Taking care of a baby is hard work, whether you’re a human, a cheetah, or an otter. While animal species have many different needs in their young years, one thing is a constant-those years are spent in close proximity to mom. Unlike humans, however, it’s pretty common for animal babies to leave as soon as they’re able, often at only a few months or years old.
That doesn’t mean the y don’t love their babies. The survival of a species depends on getting them ready to survive on their own.
Cheetahs stay with their mama for about two years. As a top-ranking predator, it’s really more about learning how to hunt than it is protection.
For the first 6 months of their lives, the babies of the Verreaux’s sifaka species cling tightly to their mother. This is important because this particular primate likes to leap wildly from tree to tree.
Humpback whales tend to be loners, but being a child isn’t one of them. They spend their first year right next to their moms.
Penguins are known for their co-parenting skills, with mom and dad sharing incubation and child-rearing duties.
The unsung hero of the animal parenting world is the mama possum, schlepping all of her babies everywhere she goes.

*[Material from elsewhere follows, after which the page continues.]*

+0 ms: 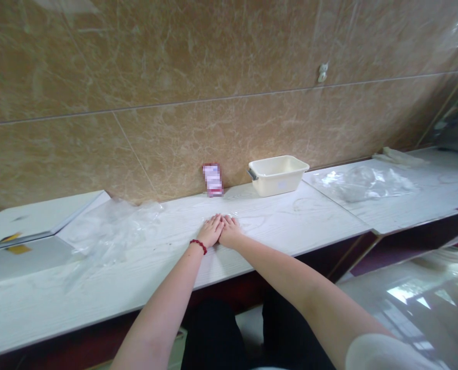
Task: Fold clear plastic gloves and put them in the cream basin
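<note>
The desk (290, 221) runs along the foot of the wall (198, 56). At its left end lies a box (29, 218), with a loose plastic sheet (113, 226) immediately to its right. A blurred item (213, 180) leans at the rear, against the wall. A tub (278, 177) sits to that item's right, near the wall. Farther right lies a plastic bag (362, 183); a limp bundle (400, 156) lies behind it, to the right. A small fixture (323, 73) is on the wall, above and right of the tub.
</note>
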A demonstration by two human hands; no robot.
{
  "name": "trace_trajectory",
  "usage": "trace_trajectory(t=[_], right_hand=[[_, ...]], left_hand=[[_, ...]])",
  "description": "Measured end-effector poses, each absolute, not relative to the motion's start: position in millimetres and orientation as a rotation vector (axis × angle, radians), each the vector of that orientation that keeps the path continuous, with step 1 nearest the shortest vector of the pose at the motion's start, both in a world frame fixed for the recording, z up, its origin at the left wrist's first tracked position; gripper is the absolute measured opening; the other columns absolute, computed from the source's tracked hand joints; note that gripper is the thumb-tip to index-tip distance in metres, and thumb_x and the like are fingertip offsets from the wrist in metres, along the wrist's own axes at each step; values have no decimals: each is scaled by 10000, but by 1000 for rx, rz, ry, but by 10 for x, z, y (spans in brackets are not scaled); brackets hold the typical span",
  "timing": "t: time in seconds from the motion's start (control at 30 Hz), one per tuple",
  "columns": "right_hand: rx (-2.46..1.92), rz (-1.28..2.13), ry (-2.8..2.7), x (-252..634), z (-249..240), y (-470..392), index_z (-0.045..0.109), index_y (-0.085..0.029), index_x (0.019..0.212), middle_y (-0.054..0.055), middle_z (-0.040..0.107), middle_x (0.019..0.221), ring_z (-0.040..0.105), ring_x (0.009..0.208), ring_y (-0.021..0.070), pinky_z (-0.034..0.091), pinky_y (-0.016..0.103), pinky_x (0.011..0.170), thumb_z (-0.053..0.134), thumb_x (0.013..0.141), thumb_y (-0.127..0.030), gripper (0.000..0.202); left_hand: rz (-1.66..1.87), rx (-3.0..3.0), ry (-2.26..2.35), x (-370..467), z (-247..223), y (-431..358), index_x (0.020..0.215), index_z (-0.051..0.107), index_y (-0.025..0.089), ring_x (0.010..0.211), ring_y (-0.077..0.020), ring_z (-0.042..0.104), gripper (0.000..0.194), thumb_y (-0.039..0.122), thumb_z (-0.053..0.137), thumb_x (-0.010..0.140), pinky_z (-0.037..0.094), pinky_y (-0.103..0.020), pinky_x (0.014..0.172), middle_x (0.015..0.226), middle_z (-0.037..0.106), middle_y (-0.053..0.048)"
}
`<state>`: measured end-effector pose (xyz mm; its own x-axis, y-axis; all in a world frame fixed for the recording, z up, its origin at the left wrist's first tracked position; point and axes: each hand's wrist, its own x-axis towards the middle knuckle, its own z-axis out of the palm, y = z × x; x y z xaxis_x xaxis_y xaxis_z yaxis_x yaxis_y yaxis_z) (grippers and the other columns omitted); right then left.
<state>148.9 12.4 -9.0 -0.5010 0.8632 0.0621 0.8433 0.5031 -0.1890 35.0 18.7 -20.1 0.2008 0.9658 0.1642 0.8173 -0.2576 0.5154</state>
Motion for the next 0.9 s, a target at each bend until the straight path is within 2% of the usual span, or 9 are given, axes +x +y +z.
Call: trace_trajectory(t=[0.1, 0.2, 0.33, 0.47, 0.6, 0.7, 0.9], right_hand=[[-1520, 177, -2493, 1543, -116, 134, 279, -148, 1277, 83, 234, 1335, 159, 1219, 264, 133, 430, 961, 280, 787, -358, 534], [-1591, 167, -2420, 1667, -127, 180, 271, -123, 1278, 107, 230, 1333, 163, 1218, 260, 121, 434, 963, 245, 793, -416, 567], [-1708, 177, -2359, 1914, -98, 270, 269, -144, 1275, 97, 219, 1338, 153, 1218, 264, 72, 526, 935, 232, 804, -425, 549], [-1651, 83, -2367, 2191, 27, 258, 363, -167, 1219, 110, 299, 1300, 155, 1209, 288, 33, 588, 895, 291, 809, -376, 465], [-998, -42, -2679, 2430, 199, 120, 512, -225, 1074, 55, 472, 1164, 266, 1164, 212, 25, 474, 963, 426, 765, -313, 332], [-620, 9, -2811, 2518, 273, 36, 579, -265, 952, 5, 558, 1044, 359, 1090, 162, 81, 414, 971, 476, 736, -253, 239], [-571, 133, -2842, 2437, 292, 0, 603, -218, 882, 34, 592, 970, 437, 994, 147, 252, 325, 879, 483, 729, -261, 199]], left_hand=[[617, 2170, 1763, 238, -205, 168, 1203, 384, 176, 1221, -199, 207, 455, 366, 341, 792, 48, -362, 998, 1307, 312, -82], [495, 2219, 1880, 184, -182, 136, 1201, 383, 206, 1227, -211, 186, 482, 430, 341, 777, 33, -381, 991, 1326, 276, -77], [370, 2304, 1941, 178, -162, 111, 1222, 355, 200, 1224, -226, 191, 528, 477, 308, 775, 58, -394, 983, 1331, 262, -90], [333, 2324, 1958, 184, -160, 109, 1232, 340, 196, 1224, -233, 188, 539, 481, 303, 775, 68, -398, 979, 1335, 249, -97], [348, 2311, 1946, 183, -153, 112, 1225, 351, 204, 1225, -232, 187, 537, 489, 298, 774, 64, -400, 980, 1332, 257, -93], [373, 2283, 1937, 183, -150, 117, 1217, 361, 204, 1227, -232, 181, 532, 486, 321, 768, 61, -404, 979, 1334, 251, -91], [429, 2233, 1926, 182, -160, 123, 1202, 379, 214, 1226, -224, 186, 507, 462, 370, 759, 51, -396, 984, 1331, 262, -80]])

The similarities are striking as we get closer to humans on the animal family tree. Orangutans build shelters for their kids each night and children stay with their moms for years.
Here’s something that might be familiar to human moms; bald eagle mothers feed their chicks first, and they eat only what their baby rejects.
The most protective animal mother? Just walk into just about any park in the spring or summer and look for a swan (or Canadian goose), and see what happens when you get near her downy darlings. It’s not pretty.
Mother seals can recognize their pups’ voices.
Baby crocodiles ride in their mothers’ mouths until they’re old enough to swim.
Mountain goats are known for their agility on steep slopes and rocky terrain, but until they gain those skills, mom’s there to keep them safe.
What’s a hyrax? This is a hyrax, and, interestingly, these furry little fellows are closecousins to elephants and manatees, not the rodents they resemble. They takr care of their young by creating nursery groups and take turns at the job!
Baby otters are born in the water, but it takes them a while to learn to swim. In the meantime, they use their moms as rafts!